Con respecto a la militancia, el HIV me ayudo en su momento a reorientar mi vida en profundizar los proyectos que podían potenciar mi eros, la pulsión de vida, pero debo reconocer que decidí centrarme en los problemas generales de la teoría y la acción política y que nunca busque vincular mi enfermedad a una practica una política practica para combatir los prejuicios, la falta de derechos y la marginalidad que las personas viviendo con HIV padecemos y sentimos. No lo considero un error, porque siempre pensé la política en términos de construcción de hegemonías y no solamente como articulación de prácticas reivindicativas; pero si una falencia. Haber puesto el HIV y la lucha contra las inequidades que sufrimos los portadores podría haber permitido en mis ámbitos de militancia abrir la reflexión teórica y a una práctica política parcial, pero nueva. Fue a partir de mi decisión de salir completamente del closset hace unos pocos años que empecé a pensar y discutir más abiertamente desde la defensa y apoyo a las políticas de la igualdad y emancipación sexual, del derecho de los consumidores de drogas y las políticas sanitarias para los portadores de HIV.

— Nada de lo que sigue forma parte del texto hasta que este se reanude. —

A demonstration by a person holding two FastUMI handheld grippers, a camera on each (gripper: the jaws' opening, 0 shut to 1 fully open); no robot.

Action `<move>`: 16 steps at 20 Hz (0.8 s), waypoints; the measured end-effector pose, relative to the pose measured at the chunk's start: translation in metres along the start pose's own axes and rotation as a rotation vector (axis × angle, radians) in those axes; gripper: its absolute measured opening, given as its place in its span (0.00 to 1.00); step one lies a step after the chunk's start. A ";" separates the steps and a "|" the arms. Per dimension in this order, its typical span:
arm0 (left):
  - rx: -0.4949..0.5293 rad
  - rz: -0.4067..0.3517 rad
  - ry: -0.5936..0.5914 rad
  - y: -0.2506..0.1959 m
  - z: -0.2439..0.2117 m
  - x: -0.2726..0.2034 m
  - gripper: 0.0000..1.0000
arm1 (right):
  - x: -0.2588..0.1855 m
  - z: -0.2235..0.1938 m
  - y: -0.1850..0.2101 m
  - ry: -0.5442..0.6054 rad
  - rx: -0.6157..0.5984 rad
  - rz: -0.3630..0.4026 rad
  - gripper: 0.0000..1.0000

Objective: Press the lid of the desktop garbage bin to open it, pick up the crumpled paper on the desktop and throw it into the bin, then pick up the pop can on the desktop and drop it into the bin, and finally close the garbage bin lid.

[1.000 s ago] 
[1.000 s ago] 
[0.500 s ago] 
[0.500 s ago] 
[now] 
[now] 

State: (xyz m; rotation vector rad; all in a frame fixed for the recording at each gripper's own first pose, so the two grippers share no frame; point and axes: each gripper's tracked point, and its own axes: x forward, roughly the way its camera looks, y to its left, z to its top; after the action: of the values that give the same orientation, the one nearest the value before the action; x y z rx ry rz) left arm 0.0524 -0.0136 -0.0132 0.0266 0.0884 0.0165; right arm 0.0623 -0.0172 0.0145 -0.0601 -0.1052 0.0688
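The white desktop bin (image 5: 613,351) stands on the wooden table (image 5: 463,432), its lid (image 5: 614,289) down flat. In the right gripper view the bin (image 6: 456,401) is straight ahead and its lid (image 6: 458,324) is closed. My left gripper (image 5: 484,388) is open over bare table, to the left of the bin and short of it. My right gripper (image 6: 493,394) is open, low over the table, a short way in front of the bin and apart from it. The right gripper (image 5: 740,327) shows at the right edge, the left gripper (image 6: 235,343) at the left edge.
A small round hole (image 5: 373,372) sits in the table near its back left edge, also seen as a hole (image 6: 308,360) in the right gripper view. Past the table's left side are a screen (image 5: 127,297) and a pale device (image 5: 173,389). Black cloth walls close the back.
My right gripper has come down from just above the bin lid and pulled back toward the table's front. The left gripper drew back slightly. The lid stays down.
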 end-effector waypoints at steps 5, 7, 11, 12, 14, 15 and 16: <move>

La conciencia de la enfermedad me empujo a profundizar proyectos políticos revolucionarios y a asumir como actos concientes aquello que me llevo a contagiarme y al control de mi enfermedad. Contagiado de HIV pude escribir dos trabajos políticos muy importantes para mí. La revolución permanente en Cuba, junto al camarada Gustavo Stilo e Insurgencia Obrera en Argentina 1969/1976, junto a la camarada Ruth Werner. A bucear en el intento de producir literatura sin vergüenza y desafiando la mirada critica de quien puede rechazar mis escritos. La política llevo a reafirmarme en la idea de que en el capitalismo, en una sociedad dividida en clases, en una cultura alimentada por el fetichismo de la mercancía y la obediencia ciega a los mandatos que imparte, solo la militancia revolucionaria vincula la problemática de los oprimidos y desheredados a un proyecto emancipador que restituya a los seres humanos el control de los medios de producción y la responsabilidad sobre sus actos.